- Opening Delimiter -

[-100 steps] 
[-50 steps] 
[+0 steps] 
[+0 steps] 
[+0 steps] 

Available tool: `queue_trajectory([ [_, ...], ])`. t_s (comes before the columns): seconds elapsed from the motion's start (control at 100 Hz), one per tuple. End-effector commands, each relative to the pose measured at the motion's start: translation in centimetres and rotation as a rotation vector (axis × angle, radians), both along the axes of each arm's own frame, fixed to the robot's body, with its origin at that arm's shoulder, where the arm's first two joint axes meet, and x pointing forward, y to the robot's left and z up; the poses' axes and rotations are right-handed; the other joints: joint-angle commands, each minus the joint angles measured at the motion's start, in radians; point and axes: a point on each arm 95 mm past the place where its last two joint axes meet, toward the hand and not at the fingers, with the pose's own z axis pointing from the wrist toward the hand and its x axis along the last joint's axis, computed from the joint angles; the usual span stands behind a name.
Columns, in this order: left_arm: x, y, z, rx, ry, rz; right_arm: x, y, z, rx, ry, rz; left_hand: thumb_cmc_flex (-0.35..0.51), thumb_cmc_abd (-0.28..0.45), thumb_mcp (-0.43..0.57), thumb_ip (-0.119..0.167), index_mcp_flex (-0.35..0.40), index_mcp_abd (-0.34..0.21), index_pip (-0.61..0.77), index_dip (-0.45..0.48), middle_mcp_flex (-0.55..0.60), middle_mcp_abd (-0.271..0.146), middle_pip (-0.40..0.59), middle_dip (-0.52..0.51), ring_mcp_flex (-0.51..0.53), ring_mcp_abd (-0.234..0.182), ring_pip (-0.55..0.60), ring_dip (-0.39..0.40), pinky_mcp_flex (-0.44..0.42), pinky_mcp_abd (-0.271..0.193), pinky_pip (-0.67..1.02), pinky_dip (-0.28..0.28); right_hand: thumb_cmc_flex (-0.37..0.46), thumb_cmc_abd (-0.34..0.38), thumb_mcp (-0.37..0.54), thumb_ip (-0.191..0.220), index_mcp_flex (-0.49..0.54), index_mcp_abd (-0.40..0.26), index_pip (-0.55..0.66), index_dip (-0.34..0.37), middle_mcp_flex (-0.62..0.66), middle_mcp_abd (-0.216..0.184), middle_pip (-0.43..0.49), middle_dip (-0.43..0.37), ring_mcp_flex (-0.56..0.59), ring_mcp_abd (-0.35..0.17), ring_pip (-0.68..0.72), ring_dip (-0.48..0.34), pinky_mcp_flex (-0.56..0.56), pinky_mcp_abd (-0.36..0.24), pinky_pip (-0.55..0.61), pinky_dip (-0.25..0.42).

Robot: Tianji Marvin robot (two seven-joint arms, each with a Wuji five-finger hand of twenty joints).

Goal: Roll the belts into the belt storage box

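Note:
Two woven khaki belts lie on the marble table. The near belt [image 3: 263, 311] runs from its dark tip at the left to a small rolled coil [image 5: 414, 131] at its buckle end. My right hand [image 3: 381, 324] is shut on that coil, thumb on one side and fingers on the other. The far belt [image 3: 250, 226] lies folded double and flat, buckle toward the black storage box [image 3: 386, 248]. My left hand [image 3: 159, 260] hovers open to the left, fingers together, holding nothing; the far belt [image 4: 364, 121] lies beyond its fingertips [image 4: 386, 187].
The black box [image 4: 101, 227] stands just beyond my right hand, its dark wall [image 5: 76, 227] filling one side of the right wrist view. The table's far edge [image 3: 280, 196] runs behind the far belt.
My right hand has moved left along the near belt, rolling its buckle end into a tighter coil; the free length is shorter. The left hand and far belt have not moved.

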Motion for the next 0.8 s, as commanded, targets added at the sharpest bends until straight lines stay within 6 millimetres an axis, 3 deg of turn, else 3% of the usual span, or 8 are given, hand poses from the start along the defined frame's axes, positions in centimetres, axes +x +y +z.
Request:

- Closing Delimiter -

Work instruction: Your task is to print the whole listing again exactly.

Response:
[-100 steps] 
[-50 steps] 
[+0 steps] 
[+0 steps] 
[+0 steps] 

Available tool: `queue_trajectory([ [_, ...], ])`. t_s (comes before the columns): seconds elapsed from the motion's start (control at 100 Hz), one per tuple. End-effector commands, each relative to the pose measured at the motion's start: translation in centimetres and rotation as a rotation vector (axis × angle, radians), both along the axes of each arm's own frame, fixed to the robot's body, with its origin at that arm's shoulder, where the arm's first two joint axes meet, and x pointing forward, y to the robot's left and z up; the poses' axes and rotations are right-handed; the other joints: joint-angle commands, each minus the joint angles measured at the motion's start, in radians; point and axes: a point on each arm 95 mm past the place where its last two joint axes meet, toward the hand and not at the fingers, with the pose's own z axis pointing from the wrist toward the hand and its x axis along the last joint's axis, computed from the joint angles; the usual span stands behind a name.
Columns, in this order: left_arm: x, y, z, rx, ry, rz; right_arm: x, y, z, rx, ry, rz; left_hand: thumb_cmc_flex (-0.35..0.51), thumb_cmc_abd (-0.28..0.45), thumb_mcp (-0.43..0.57), thumb_ip (-0.119..0.167), index_mcp_flex (-0.35..0.40), index_mcp_abd (-0.34..0.21), index_pip (-0.61..0.77), index_dip (-0.45..0.48), middle_mcp_flex (-0.55..0.60), middle_mcp_abd (-0.271..0.146), middle_pip (-0.40..0.59), middle_dip (-0.52..0.51), ring_mcp_flex (-0.51..0.53), ring_mcp_abd (-0.234..0.182), ring_pip (-0.55..0.60), ring_dip (-0.39..0.40), pinky_mcp_flex (-0.44..0.42), pinky_mcp_abd (-0.271..0.193), pinky_pip (-0.67..1.02), pinky_dip (-0.28..0.28); right_hand: thumb_cmc_flex (-0.37..0.46), thumb_cmc_abd (-0.34..0.38), thumb_mcp (-0.37..0.54), thumb_ip (-0.191..0.220), index_mcp_flex (-0.49..0.54), index_mcp_abd (-0.40..0.26), index_pip (-0.55..0.66), index_dip (-0.34..0.37), middle_mcp_flex (-0.62..0.66), middle_mcp_abd (-0.216..0.184), middle_pip (-0.43..0.49), middle_dip (-0.43..0.37), ring_mcp_flex (-0.56..0.59), ring_mcp_abd (-0.35..0.17), ring_pip (-0.68..0.72), ring_dip (-0.48..0.34), pinky_mcp_flex (-0.56..0.56), pinky_mcp_abd (-0.36..0.24), pinky_pip (-0.55..0.61), pinky_dip (-0.25..0.42).

Robot: Tianji Marvin robot (two seven-joint arms, each with a Wuji five-finger hand of twenty joints).

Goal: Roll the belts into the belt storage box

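Note:
Two woven khaki belts lie on the marble table. The near belt [image 3: 263, 311] runs from its dark tip at the left to a small rolled coil [image 5: 414, 131] at its buckle end. My right hand [image 3: 381, 324] is shut on that coil, thumb on one side and fingers on the other. The far belt [image 3: 250, 226] lies folded double and flat, buckle toward the black storage box [image 3: 386, 248]. My left hand [image 3: 159, 260] hovers open to the left, fingers together, holding nothing; the far belt [image 4: 364, 121] lies beyond its fingertips [image 4: 386, 187].
The black box [image 4: 101, 227] stands just beyond my right hand, its dark wall [image 5: 76, 227] filling one side of the right wrist view. The table's far edge [image 3: 280, 196] runs behind the far belt.
My right hand has moved left along the near belt, rolling its buckle end into a tighter coil; the free length is shorter. The left hand and far belt have not moved.
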
Motion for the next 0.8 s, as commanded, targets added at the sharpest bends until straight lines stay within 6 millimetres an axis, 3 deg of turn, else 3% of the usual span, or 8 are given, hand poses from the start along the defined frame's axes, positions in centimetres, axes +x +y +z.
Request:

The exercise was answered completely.